■ About this task ■
Check each line of the material below for "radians" and copy those where it appears.

■ Materials provided ■

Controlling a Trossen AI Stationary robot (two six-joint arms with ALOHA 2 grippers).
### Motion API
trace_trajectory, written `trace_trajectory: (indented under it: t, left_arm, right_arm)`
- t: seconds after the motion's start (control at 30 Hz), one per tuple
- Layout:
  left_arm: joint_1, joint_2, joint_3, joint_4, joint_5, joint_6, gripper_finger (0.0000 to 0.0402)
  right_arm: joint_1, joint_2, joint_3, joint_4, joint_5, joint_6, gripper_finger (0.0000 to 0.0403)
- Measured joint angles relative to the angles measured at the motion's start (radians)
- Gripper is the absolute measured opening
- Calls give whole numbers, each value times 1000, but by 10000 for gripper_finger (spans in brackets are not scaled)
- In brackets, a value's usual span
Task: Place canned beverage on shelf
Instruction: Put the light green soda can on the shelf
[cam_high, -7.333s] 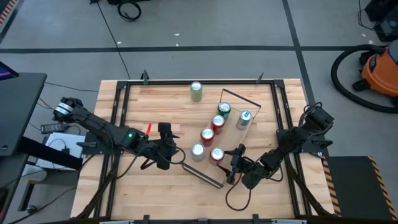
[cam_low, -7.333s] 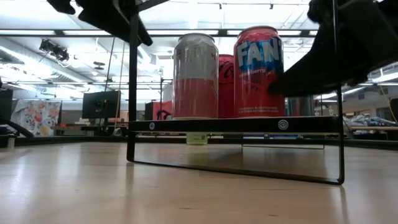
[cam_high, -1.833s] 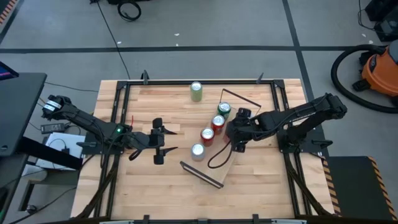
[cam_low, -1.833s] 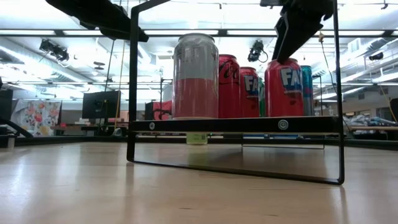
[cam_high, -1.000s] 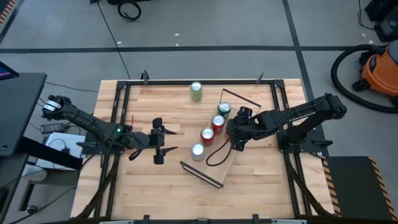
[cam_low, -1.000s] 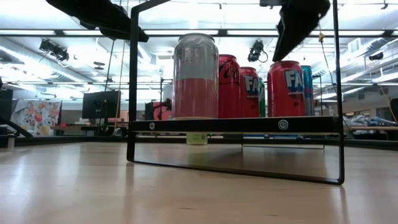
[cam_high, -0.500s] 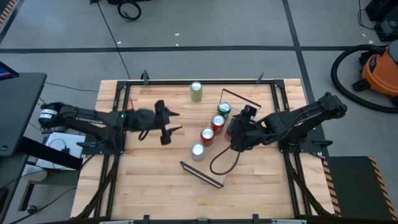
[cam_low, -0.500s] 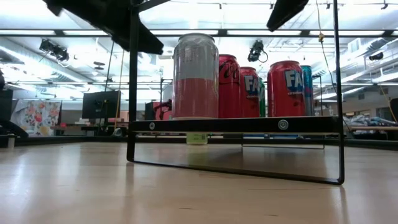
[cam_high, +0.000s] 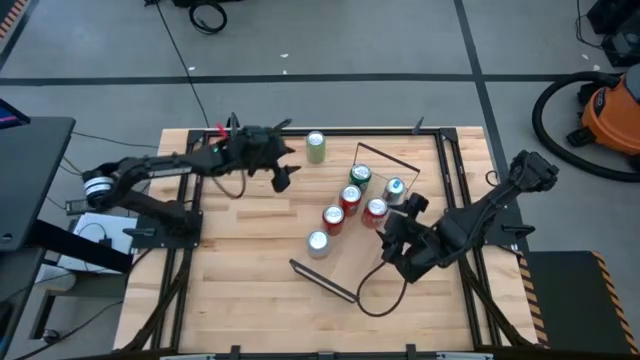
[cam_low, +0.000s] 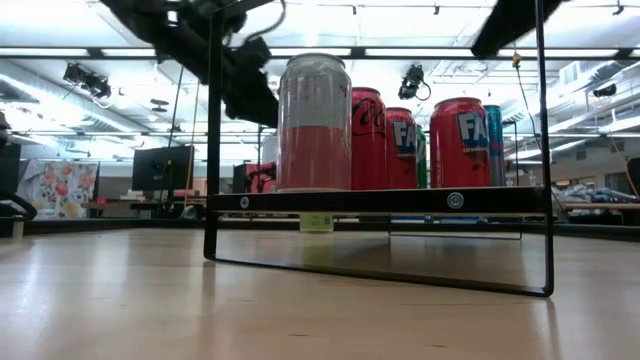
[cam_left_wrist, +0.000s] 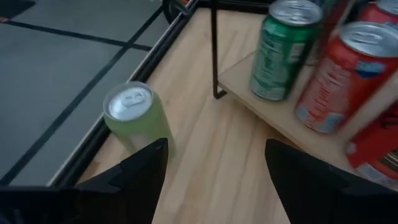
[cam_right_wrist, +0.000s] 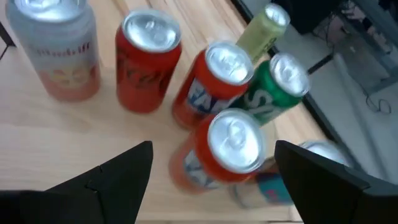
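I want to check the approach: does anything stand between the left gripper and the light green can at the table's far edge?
Nothing visible does. The left gripper, jaws open, hovers beside the light green can, with only bare table between them. The shelf and its cans lie off to the side.

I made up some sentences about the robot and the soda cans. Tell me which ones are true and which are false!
1. The light green can stands on the shelf. False: it stands on the tabletop, apart from the shelf.
2. The left gripper is next to the light green can and holds nothing. True.
3. The right gripper is squeezing a red can. False: it is open and holds nothing.
4. Six cans stand on the shelf. True: three red, one dark green, one silver and pink, one blue and silver.
5. The silver and pink can lies on its side. False: it stands upright at the shelf's near end.
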Motion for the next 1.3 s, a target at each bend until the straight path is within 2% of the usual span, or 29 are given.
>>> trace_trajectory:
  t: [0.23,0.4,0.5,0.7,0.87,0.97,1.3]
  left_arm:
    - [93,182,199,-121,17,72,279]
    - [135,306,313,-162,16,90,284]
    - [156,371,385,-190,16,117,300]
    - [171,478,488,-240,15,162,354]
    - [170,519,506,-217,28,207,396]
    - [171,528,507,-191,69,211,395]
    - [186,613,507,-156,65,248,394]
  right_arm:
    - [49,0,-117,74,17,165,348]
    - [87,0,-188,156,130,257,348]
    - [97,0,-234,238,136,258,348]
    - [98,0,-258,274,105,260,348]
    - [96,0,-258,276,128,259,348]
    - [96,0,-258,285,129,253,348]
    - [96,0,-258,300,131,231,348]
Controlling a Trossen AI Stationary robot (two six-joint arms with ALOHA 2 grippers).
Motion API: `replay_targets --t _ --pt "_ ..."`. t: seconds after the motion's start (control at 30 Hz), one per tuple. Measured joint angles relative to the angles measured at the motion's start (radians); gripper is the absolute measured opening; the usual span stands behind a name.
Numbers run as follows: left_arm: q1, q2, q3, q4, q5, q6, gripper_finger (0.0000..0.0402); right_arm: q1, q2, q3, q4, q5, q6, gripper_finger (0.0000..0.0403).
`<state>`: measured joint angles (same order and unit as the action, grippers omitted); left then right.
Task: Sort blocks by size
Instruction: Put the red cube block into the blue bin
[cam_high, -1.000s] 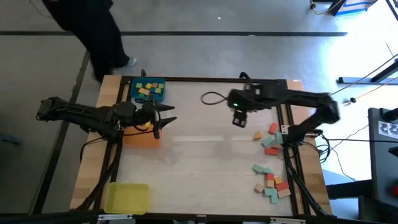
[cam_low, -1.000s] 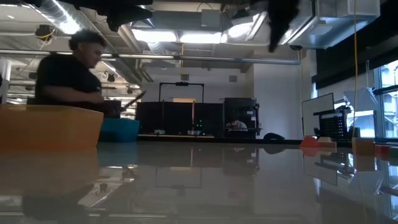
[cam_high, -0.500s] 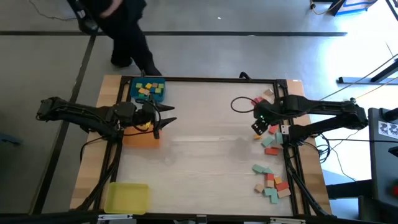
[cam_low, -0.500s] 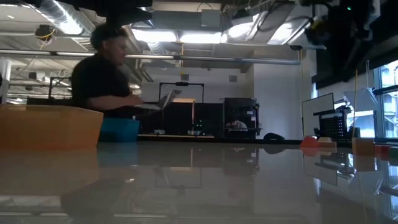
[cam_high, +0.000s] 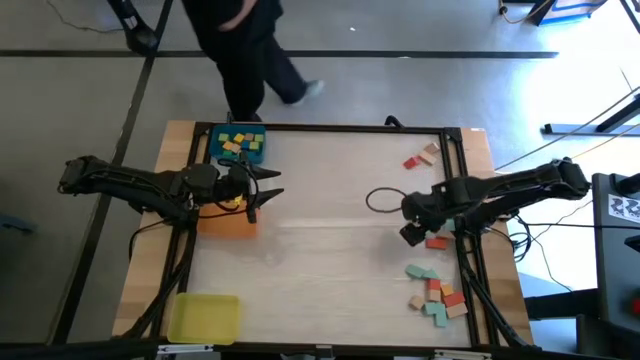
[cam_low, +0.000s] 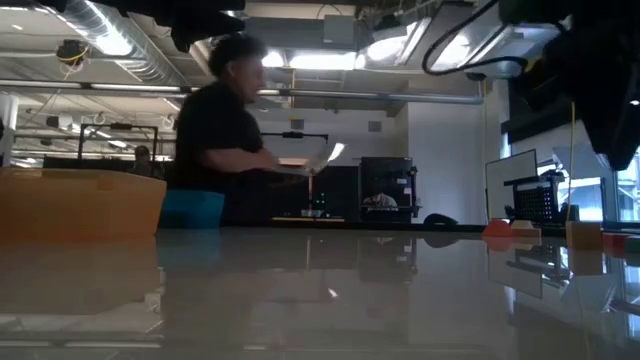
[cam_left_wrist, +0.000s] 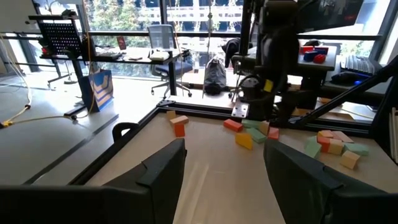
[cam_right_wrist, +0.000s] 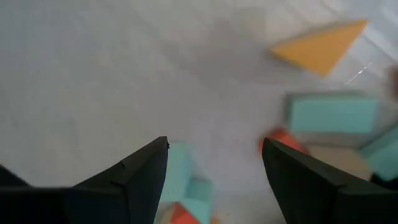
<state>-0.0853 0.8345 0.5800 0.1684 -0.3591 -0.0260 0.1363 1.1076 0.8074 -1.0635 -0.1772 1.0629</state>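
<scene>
Our right pincer (cam_high: 412, 233) hung spread and empty, low over the loose blocks (cam_high: 436, 290) scattered along the right edge of the worktop (cam_high: 320, 250), placed there, we judged, to pick the next piece. Our left pincer (cam_high: 262, 190), also spread and empty, waited over the orange tray (cam_high: 228, 222), beside the blue tray (cam_high: 213, 150) already holding small blocks. The yellow tray (cam_high: 204, 318) sat at the near left corner.
</scene>
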Motion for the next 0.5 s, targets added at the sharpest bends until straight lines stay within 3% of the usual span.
replay_targets --t 0.2,0.5 --pt "0.0 0.0 0.0 0.004 0.0 0.005 0.0205 0.137 0.011 0.0 0.06 -0.056 0.145 0.0262" --pt "0.0 0.0 0.0 -0.001 0.0 0.003 0.0205 0.392 0.043 0.0 0.181 -0.166 0.528 0.0262"
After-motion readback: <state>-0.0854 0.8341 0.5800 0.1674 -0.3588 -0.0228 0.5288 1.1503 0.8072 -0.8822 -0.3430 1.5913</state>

■ Exercise answer ■
- Measured joint angles relative to the angles measured at the motion's start (radians)
Motion API: `replay_targets --t _ --pt "_ ..."`. t: seconds after the motion's start (control at 30 Hz), one per tuple. Measured joint angles relative to the angles measured at the motion's start (radians); gripper is the absolute measured opening; the usual span stands behind a name.

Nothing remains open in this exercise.